電話口で元気のない幼馴染が気になって、招かれるまま彼の部屋にお邪魔したものの…
花もほころぶ幸せいっぱい、ノー天気な笑顔で迎え入れると思いきや、当人はベッドにうつ伏せて顔を上げずに呻いてばかり。
直後にもう一人の友達がかけつけても、寝転がる彼の様子は変わることがなく、うとうとしだし眠る始末。
ようやく起きたと思ったら……問われる内容の理由がわからず、どうしたものかと困りつつ、根気よく探り出しを決意する二人だった。

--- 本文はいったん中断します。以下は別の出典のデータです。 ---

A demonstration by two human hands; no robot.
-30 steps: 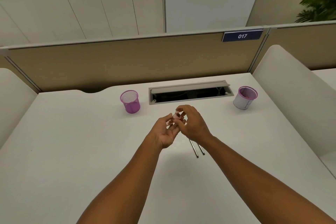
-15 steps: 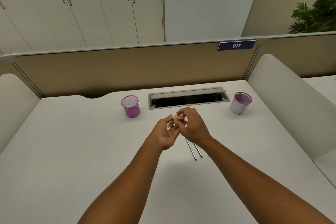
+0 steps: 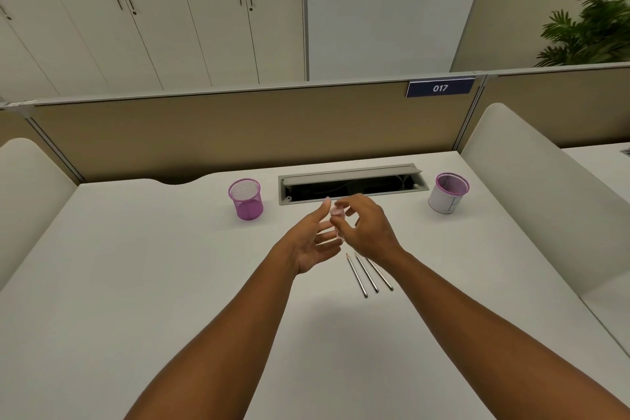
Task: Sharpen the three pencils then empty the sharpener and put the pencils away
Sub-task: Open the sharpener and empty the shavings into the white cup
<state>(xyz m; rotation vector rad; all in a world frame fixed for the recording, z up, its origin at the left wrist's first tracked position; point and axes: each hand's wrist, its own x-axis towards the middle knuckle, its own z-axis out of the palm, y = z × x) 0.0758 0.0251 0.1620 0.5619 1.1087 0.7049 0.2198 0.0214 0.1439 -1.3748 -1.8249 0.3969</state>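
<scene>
The right hand is pinching a small pink sharpener between thumb and fingertips, holding it above the desk. The left hand is sitting just beside it, palm turned toward the right hand and fingers spread loose, gripping nothing; its fingertips are nearly touching the sharpener. Blur is hiding the sharpener's finer details. Just below the right hand's wrist, three pencils are lying side by side on the desk, tips pointing toward the hands. Beyond the hands, an open cable tray is showing. Farther left of the left hand, a pink mesh cup is standing upright. Well to the right of the right hand, a white cup with a pink rim is standing.
</scene>
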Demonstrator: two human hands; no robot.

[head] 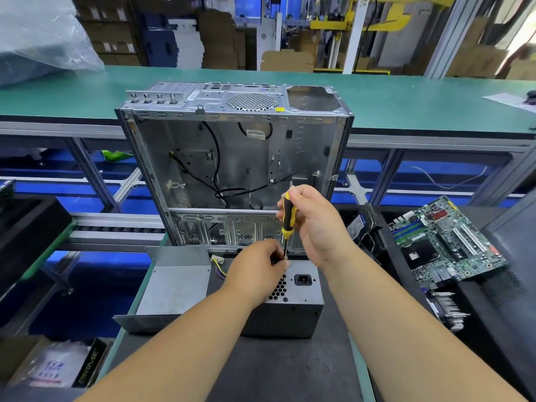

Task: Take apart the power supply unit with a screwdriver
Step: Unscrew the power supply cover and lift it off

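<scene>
Across the far side runs one long green tabletop, with a heap of clear plastic wrap on its left end. Nearer, one empty computer case stands upright with its open side facing the camera; black cables hang loose inside it. One dark tabletop lies nearest, and the case stands at its far edge.

On that dark surface, just in front of the case, sits one power supply unit, a grey metal box with one power socket and a honeycomb vent on its upper face. One bent grey metal cover lies touching its left side, and a small bundle of coloured wires with a white plug shows between the two.

To the right, well apart from the unit, one green motherboard rests tilted on a black tray.

Two bare hands work over the unit. The right hand is wrapped around the black-and-yellow handle of one screwdriver, held upright with its shaft pointing down at the unit's far top edge. The left hand has its fingers curled, pinching at the lower shaft near the tip; whether it grips the shaft or something small beside it cannot be told.
</scene>
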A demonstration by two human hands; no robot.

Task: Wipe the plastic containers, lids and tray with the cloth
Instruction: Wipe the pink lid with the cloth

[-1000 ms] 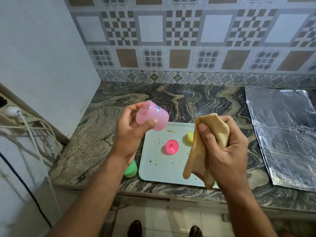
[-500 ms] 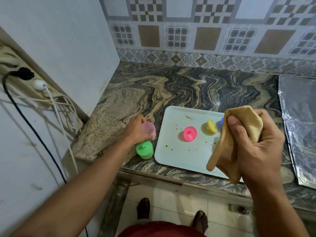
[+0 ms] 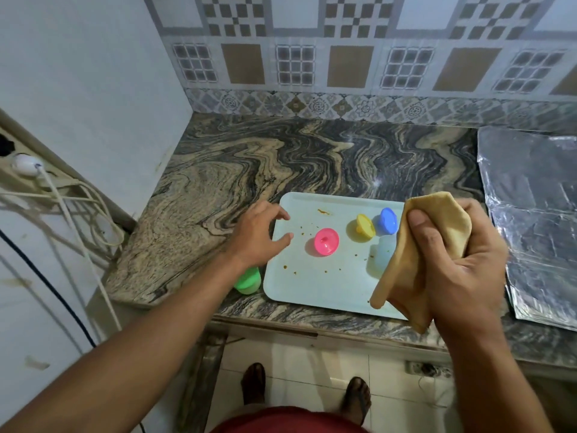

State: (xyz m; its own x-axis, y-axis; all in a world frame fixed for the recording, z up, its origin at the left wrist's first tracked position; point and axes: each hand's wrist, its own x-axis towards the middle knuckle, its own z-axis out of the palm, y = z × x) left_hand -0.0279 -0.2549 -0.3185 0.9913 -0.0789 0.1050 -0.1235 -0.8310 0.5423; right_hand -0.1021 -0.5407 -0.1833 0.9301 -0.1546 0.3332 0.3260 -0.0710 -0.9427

(今年も、終わっちゃうな……年明けたら、丸井くんのとこ、行かなきゃダメ、だよね…
岳人のゲームソフト、取りにいかなきゃ…どうしよう)



―今年最後に見た大好きの人の姿を思い浮かべると、―青空が広がる駅前の道路、停まるパステルカラーの鮮やかな車。
そして、彼が『一緒にいる』はずの彼の親友と過ごしていた自分と、外車の美人を指し『今でも続いてたんだ』と呟く彼の後輩。
皆が口々に言う『今のブン太』『今の丸井』。『今』じゃない彼は、いったいどうだったというのか。
眠気と気だるさに襲われながらも、心の中に巣食ったもやもやが、だんだんと大きくなっていくがして。
こんな感じの自分は好きじゃないと布団をかぶり、訪れる眠気に身をゆだね、そのまま暗転。夜がふけて今年が終わろうとしていた。






(終わり)

>>目次
****************

短編「ブン太とジローの夏休み一週間」から4ヶ月後、冬休みの二人の一週間でした。


終わりかい!?

―終わりです
@一週間の最終日ゆえ

何かしらの救いといいますか、結末、フォローはしようと思いますが。
今のところ、2014.3.30現在、続きは未定です。
夏休み、冬休みなので。キリがいいのは春休みなのでしょうが、となるとこの状態で本編何ヶ月あくねんという話ですネ。
『会話文』くくりなのですし……おさめるには短編一本書くしか―。

いや、ほら、氷帝小話とか、ショートショートとか、長編とか、色々やりたいことがあるゆえ

いつか書きます。きっと。そう遠くないうちに……なんちゃって。